Transcribe the following entries word for word; no picture is to appear in the copy.
----
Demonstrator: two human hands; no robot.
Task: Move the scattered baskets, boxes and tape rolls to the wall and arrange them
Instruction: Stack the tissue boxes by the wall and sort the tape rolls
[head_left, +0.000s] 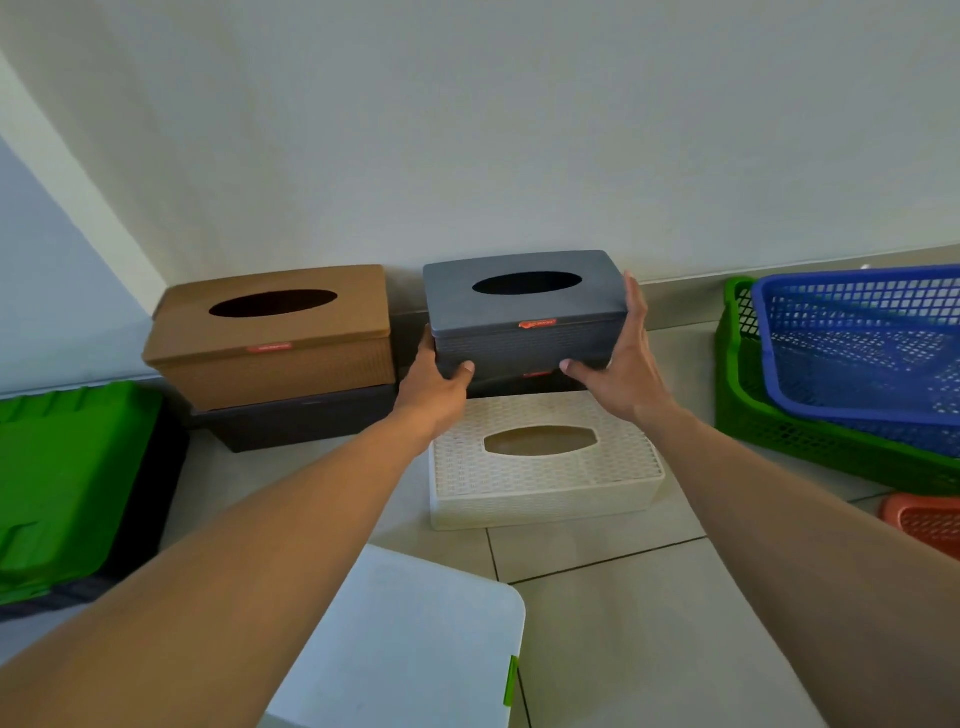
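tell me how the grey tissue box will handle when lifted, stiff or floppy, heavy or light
Probably stiff: the grey tissue box shows straight edges with the left hand and right hand gripping its ends. Likely light for its size: the oval opening looks dark and hollow. The ribbed sides should grip better than the smooth lid.

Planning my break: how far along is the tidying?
Done: brown box stacked by the wall, blue basket inside green basket. In hand: left hand and right hand grip the grey box. Left: cream box, orange basket and white bin lie out from the wall.
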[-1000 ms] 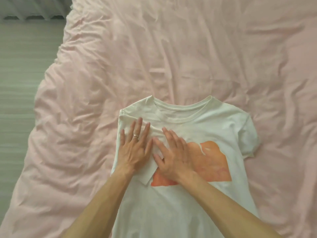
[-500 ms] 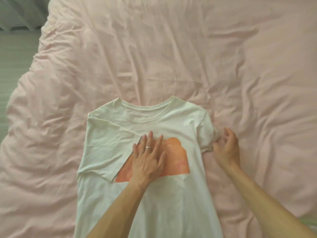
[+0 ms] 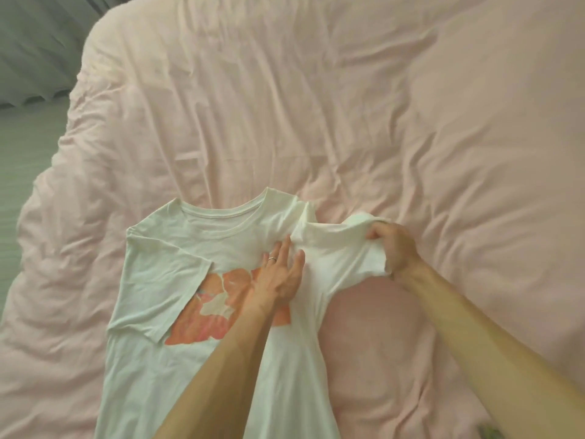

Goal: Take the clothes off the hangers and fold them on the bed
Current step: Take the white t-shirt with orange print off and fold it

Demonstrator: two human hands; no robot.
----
Output below:
Demonstrator: two human hands; no robot.
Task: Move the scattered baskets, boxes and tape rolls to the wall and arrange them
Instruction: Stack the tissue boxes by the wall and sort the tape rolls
[head_left, +0.000s] 
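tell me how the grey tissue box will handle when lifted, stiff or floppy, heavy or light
Probably stiff: the grey tissue box shows straight edges with the left hand and right hand gripping its ends. Likely light for its size: the oval opening looks dark and hollow. The ribbed sides should grip better than the smooth lid.

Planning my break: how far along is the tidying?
Done: brown box stacked by the wall, blue basket inside green basket. In hand: left hand and right hand grip the grey box. Left: cream box, orange basket and white bin lie out from the wall.
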[-1000 ms] 
[-500 ms] 
[+0 ms] 

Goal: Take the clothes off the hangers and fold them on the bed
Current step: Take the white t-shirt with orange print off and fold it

Demonstrator: two human hands; no robot.

This finishes the output.